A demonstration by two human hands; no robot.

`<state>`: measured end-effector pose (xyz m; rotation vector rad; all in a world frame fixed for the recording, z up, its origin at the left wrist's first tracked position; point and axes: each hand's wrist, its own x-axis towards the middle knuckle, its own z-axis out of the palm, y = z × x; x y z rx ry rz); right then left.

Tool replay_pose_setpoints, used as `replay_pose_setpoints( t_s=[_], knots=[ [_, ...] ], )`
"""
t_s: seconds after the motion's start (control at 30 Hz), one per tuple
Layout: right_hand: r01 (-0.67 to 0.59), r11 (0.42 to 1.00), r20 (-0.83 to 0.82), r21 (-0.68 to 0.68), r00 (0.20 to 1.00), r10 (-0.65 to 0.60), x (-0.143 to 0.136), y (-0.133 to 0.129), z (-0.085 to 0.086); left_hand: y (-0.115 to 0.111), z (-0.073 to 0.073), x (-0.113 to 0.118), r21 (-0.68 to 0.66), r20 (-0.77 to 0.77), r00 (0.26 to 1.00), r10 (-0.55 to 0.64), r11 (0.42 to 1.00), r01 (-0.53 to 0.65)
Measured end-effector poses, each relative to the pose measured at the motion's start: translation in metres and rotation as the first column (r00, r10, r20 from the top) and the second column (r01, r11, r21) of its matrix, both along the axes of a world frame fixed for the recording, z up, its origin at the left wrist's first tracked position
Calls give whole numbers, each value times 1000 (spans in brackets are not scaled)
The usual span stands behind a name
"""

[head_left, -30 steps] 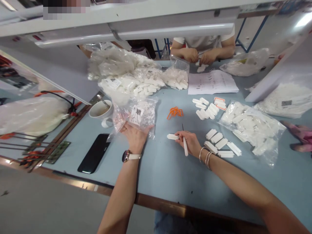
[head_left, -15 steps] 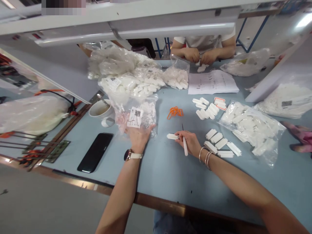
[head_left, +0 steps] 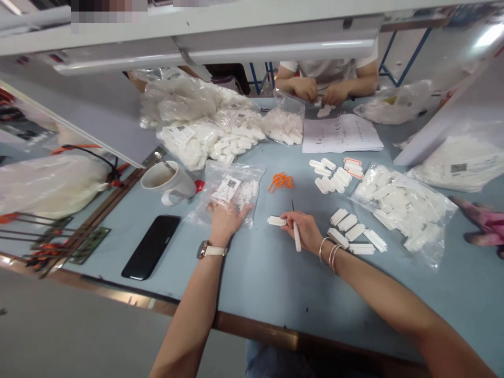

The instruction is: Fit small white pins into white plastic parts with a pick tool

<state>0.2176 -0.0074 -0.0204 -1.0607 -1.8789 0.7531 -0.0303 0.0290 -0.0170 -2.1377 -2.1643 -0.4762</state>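
Observation:
My left hand lies with fingers spread on the near edge of a clear bag of small white pieces, which bears a white label. In my right hand are a white-handled tool with a thin dark tip and a white rectangular piece, pinched at its right end. Orange frames lie in a small heap beyond that hand. White pieces rest in a group to its right, and more white pieces lie farther back, some with orange edges.
A cup with a spoon and a black phone are at the left. Bags of white parts are piled at the back, another bag at the right. Across the table, a person's hands work behind paper sheets.
The labelled bag under my left hand has come down flatter and nearer, uncovering a red item beside the cup. My right hand keeps its hold on tool and piece.

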Motion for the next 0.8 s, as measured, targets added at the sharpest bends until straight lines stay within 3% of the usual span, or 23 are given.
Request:
replay_pose_setpoints(
  t_s=[0.1, 0.17, 0.6, 0.8],
  knots=[
    [-1, 1000, 0, 9, 1000, 1, 0, 0, 0, 4, 0, -2, -21, 31, 978, -206, 978, 206],
    [-4, 1000, 8, 2, 1000, 4, 0, 0, 0, 7, -1, -4, -41, 22, 963, -268, 962, 269],
    [-6, 1000, 20, -21, 1000, 6, 1, 1, 2, 8, 7, 8, -7, -170, 980, -98, 995, 98],
    [5, 999, 41, -35, 999, -4, 0, 2, 1, 22, -1, -4, -47, -140, 980, -143, 989, 138]
  ],
)
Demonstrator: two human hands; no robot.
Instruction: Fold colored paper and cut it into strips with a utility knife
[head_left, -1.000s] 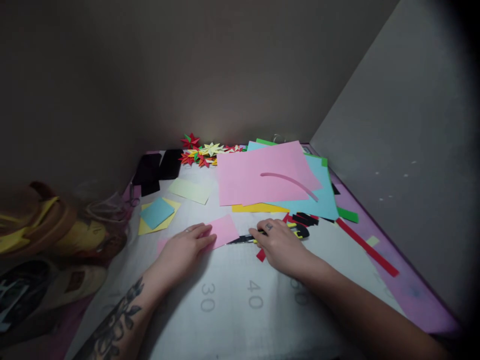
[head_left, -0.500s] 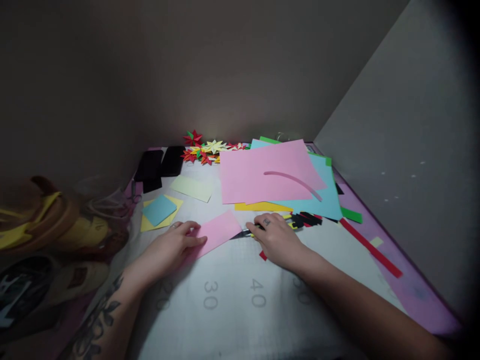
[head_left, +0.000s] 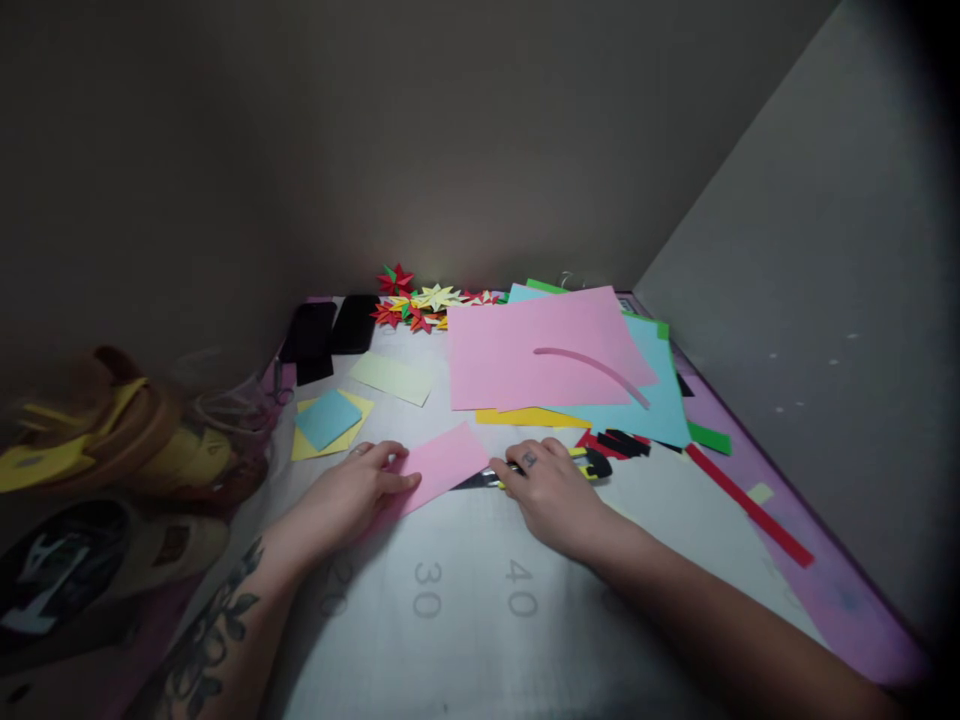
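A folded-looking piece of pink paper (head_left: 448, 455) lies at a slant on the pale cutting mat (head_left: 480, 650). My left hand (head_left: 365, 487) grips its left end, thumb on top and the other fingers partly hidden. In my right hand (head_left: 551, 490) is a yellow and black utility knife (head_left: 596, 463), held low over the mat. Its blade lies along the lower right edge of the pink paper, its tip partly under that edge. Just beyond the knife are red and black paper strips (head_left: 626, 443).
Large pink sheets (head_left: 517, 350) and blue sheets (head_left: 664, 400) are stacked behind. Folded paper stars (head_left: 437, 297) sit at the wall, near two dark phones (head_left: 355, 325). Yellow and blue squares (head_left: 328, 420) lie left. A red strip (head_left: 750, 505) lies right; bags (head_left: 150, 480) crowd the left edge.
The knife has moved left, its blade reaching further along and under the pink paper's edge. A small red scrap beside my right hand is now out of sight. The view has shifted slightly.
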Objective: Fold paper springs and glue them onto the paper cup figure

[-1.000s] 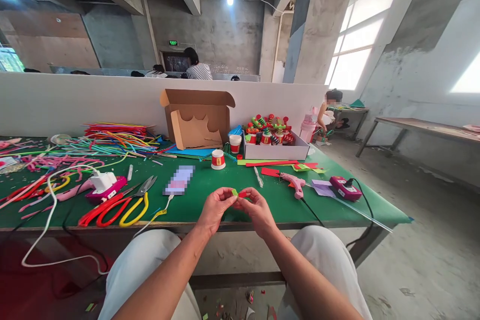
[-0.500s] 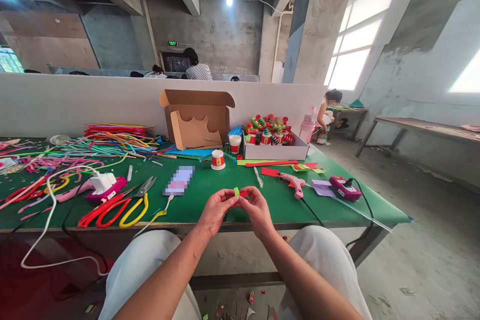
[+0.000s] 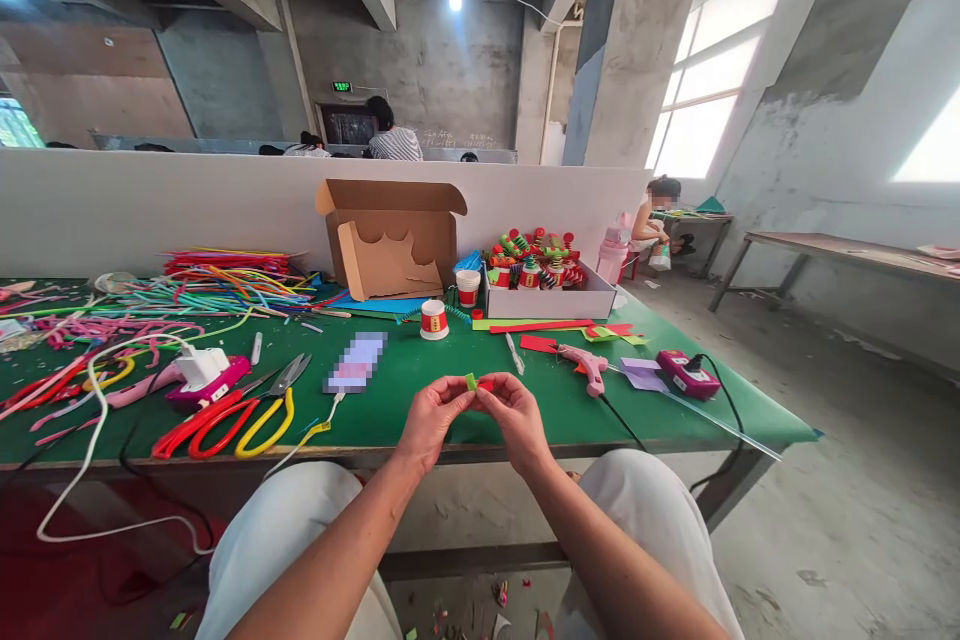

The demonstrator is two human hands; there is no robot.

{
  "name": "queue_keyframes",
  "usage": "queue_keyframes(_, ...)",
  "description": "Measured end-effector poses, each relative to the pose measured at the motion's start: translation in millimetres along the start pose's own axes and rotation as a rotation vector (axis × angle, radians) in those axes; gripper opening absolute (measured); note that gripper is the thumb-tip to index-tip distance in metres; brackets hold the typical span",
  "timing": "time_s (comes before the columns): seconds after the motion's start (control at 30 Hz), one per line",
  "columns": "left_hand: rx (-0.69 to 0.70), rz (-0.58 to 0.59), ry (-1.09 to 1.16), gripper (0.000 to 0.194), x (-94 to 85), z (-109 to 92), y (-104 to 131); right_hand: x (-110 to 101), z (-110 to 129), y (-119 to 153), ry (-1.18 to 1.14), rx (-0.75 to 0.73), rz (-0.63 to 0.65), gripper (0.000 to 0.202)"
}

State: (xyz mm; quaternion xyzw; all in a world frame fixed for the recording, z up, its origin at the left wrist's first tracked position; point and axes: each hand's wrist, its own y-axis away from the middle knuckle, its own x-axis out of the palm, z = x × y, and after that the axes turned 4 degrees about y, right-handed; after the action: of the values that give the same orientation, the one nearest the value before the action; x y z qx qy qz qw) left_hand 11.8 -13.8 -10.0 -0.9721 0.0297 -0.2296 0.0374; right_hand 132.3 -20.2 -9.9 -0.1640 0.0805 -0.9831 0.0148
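Note:
Both my hands meet over the front edge of the green table, fingertips pinched close together. A small light-green paper piece (image 3: 471,382) shows at the fingertips of my left hand (image 3: 435,417). My right hand (image 3: 516,417) pinches a small red paper piece (image 3: 486,386) beside it. The two pieces touch or nearly touch; my fingers cover most of them. Beyond my hands stands a small white cup with a red band (image 3: 434,320). A pink glue gun (image 3: 589,368) lies to the right, near red paper strips (image 3: 538,344) and a white pen (image 3: 515,354).
Red- and yellow-handled scissors (image 3: 274,410), a blurred phone (image 3: 355,363) with its cable and a pink power block (image 3: 206,382) lie left. Behind are colourful pipe cleaners (image 3: 217,285), an open cardboard box (image 3: 397,245) and a white box of decorated cups (image 3: 551,304). Another power block (image 3: 688,375) sits right.
My hands stay almost still, fingers shifting slightly on the paper pieces. The view has drifted a little. In the background at right, a seated person has moved their arms.

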Motion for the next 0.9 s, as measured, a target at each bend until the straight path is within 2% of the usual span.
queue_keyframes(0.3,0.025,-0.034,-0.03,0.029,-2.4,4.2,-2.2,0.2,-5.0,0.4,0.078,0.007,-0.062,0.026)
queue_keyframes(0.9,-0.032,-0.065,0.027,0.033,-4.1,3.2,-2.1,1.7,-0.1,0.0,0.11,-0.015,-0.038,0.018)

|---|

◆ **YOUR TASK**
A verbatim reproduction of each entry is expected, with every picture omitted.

◆ **ANSWER SPACE**
A demonstration by two human hands; no robot.

`<state>`: measured end-effector pose (xyz m; rotation vector rad; all in a world frame fixed for the recording, z up, its origin at the left wrist's first tracked position; point and axes: each hand's wrist, its own x-axis towards the middle knuckle, its own z-axis out of the palm, y = z × x; x y z rx ry rz); right then left.

Tool replay_pose_setpoints, used as `replay_pose_setpoints( t_s=[_], knots=[ [_, ...] ], )`
"""
t_s: seconds after the motion's start (control at 30 Hz), one per tuple
Layout: right_hand: r01 (-0.67 to 0.59), r11 (0.42 to 1.00), r20 (-0.83 to 0.82), r21 (-0.68 to 0.68), r00 (0.20 to 1.00), r10 (-0.65 to 0.60), x (-0.143 to 0.136), y (-0.133 to 0.129), z (-0.085 to 0.086); left_hand: y (-0.115 to 0.111), z (-0.073 to 0.073), x (-0.113 to 0.118), r21 (-0.68 to 0.66), r20 (-0.77 to 0.77), r00 (0.26 to 1.00), r10 (-0.55 to 0.64), r11 (0.42 to 1.00), r01 (-0.53 to 0.65)
Measured end-effector poses, each relative to the pose measured at the motion's start: translation in metres and rotation as the first column (r00, r10, r20 from the top) and the second column (r01, r11, r21) of its matrix, both along the axes of a world frame fixed for the recording, z up, its origin at the left wrist's first tracked position
Calls give whole numbers, each value times 1000 (spans in brackets are not scaled)
The usual span stands behind a name
"""

[head_left, -30 steps] 
[head_left, -15 steps] 
[head_left, +0 steps] 

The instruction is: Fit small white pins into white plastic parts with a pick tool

<state>0.2176 -0.0074 -0.0204 -1.0607 -1.8789 0.7531 -0.0303 0.0290 -0.0170 -2.1377 -2.1643 -0.4762</state>
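Observation:
My left hand lies with fingers spread on the near edge of a clear bag of small white pieces, which bears a white label. In my right hand are a white-handled tool with a thin dark tip and a white rectangular piece, pinched at its right end. Orange frames lie in a small heap beyond that hand. White pieces rest in a group to its right, and more white pieces lie farther back, some with orange edges.
A cup with a spoon and a black phone are at the left. Bags of white parts are piled at the back, another bag at the right. Across the table, a person's hands work behind paper sheets.
The labelled bag under my left hand has come down flatter and nearer, uncovering a red item beside the cup. My right hand keeps its hold on tool and piece.
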
Motion for the next 0.8 s, as measured, targets added at the sharpest bends until straight lines stay within 3% of the usual span, or 23 are given.
Request:
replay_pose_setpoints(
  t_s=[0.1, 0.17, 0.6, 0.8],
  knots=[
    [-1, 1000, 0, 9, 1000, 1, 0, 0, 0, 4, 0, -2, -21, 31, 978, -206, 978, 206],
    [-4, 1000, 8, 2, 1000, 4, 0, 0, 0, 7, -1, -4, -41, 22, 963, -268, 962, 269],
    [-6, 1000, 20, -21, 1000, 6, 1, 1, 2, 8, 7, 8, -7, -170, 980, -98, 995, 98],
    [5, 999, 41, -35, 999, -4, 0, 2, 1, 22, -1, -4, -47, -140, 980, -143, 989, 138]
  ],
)
Demonstrator: two human hands; no robot.
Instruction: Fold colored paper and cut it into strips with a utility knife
[head_left, -1.000s] 
[head_left, -0.500s] 
[head_left, +0.000s] 
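A folded-looking piece of pink paper (head_left: 448, 455) lies at a slant on the pale cutting mat (head_left: 480, 650). My left hand (head_left: 365, 487) grips its left end, thumb on top and the other fingers partly hidden. In my right hand (head_left: 551, 490) is a yellow and black utility knife (head_left: 596, 463), held low over the mat. Its blade lies along the lower right edge of the pink paper, its tip partly under that edge. Just beyond the knife are red and black paper strips (head_left: 626, 443).
Large pink sheets (head_left: 517, 350) and blue sheets (head_left: 664, 400) are stacked behind. Folded paper stars (head_left: 437, 297) sit at the wall, near two dark phones (head_left: 355, 325). Yellow and blue squares (head_left: 328, 420) lie left. A red strip (head_left: 750, 505) lies right; bags (head_left: 150, 480) crowd the left edge.
The knife has moved left, its blade reaching further along and under the pink paper's edge. A small red scrap beside my right hand is now out of sight. The view has shifted slightly.
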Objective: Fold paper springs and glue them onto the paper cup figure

[-1.000s] 
[-0.500s] 
[+0.000s] 

The demonstrator is two human hands; there is no robot.

{
  "name": "queue_keyframes",
  "usage": "queue_keyframes(_, ...)",
  "description": "Measured end-effector poses, each relative to the pose measured at the motion's start: translation in millimetres along the start pose's own axes and rotation as a rotation vector (axis × angle, radians) in those axes; gripper opening absolute (measured); note that gripper is the thumb-tip to index-tip distance in metres; brackets hold the typical span",
  "timing": "time_s (comes before the columns): seconds after the motion's start (control at 30 Hz), one per line",
  "columns": "left_hand: rx (-0.69 to 0.70), rz (-0.58 to 0.59), ry (-1.09 to 1.16), gripper (0.000 to 0.194), x (-94 to 85), z (-109 to 92), y (-104 to 131); right_hand: x (-110 to 101), z (-110 to 129), y (-119 to 153), ry (-1.18 to 1.14), rx (-0.75 to 0.73), rz (-0.63 to 0.65), gripper (0.000 to 0.202)"
}

State: (xyz mm; quaternion xyzw; all in a world frame fixed for the recording, z up, its origin at the left wrist's first tracked position; point and axes: each hand's wrist, its own y-axis away from the middle knuckle, its own x-axis out of the palm, z = x × y, and after that the axes turned 4 degrees about y, right-handed; after the action: of the values that give the same orientation, the one nearest the value before the action; x y z qx qy qz qw) left_hand 11.8 -13.8 -10.0 -0.9721 0.0297 -0.2296 0.0374; right_hand 132.3 -20.2 -9.9 -0.1640 0.0805 -0.9831 0.0148
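Note:
Both my hands meet over the front edge of the green table, fingertips pinched close together. A small light-green paper piece (image 3: 471,382) shows at the fingertips of my left hand (image 3: 435,417). My right hand (image 3: 516,417) pinches a small red paper piece (image 3: 486,386) beside it. The two pieces touch or nearly touch; my fingers cover most of them. Beyond my hands stands a small white cup with a red band (image 3: 434,320). A pink glue gun (image 3: 589,368) lies to the right, near red paper strips (image 3: 538,344) and a white pen (image 3: 515,354).
Red- and yellow-handled scissors (image 3: 274,410), a blurred phone (image 3: 355,363) with its cable and a pink power block (image 3: 206,382) lie left. Behind are colourful pipe cleaners (image 3: 217,285), an open cardboard box (image 3: 397,245) and a white box of decorated cups (image 3: 551,304). Another power block (image 3: 688,375) sits right.
My hands stay almost still, fingers shifting slightly on the paper pieces. The view has drifted a little. In the background at right, a seated person has moved their arms.
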
Motion for the next 0.9 s, as measured, a target at each bend until the straight path is within 2% of the usual span.
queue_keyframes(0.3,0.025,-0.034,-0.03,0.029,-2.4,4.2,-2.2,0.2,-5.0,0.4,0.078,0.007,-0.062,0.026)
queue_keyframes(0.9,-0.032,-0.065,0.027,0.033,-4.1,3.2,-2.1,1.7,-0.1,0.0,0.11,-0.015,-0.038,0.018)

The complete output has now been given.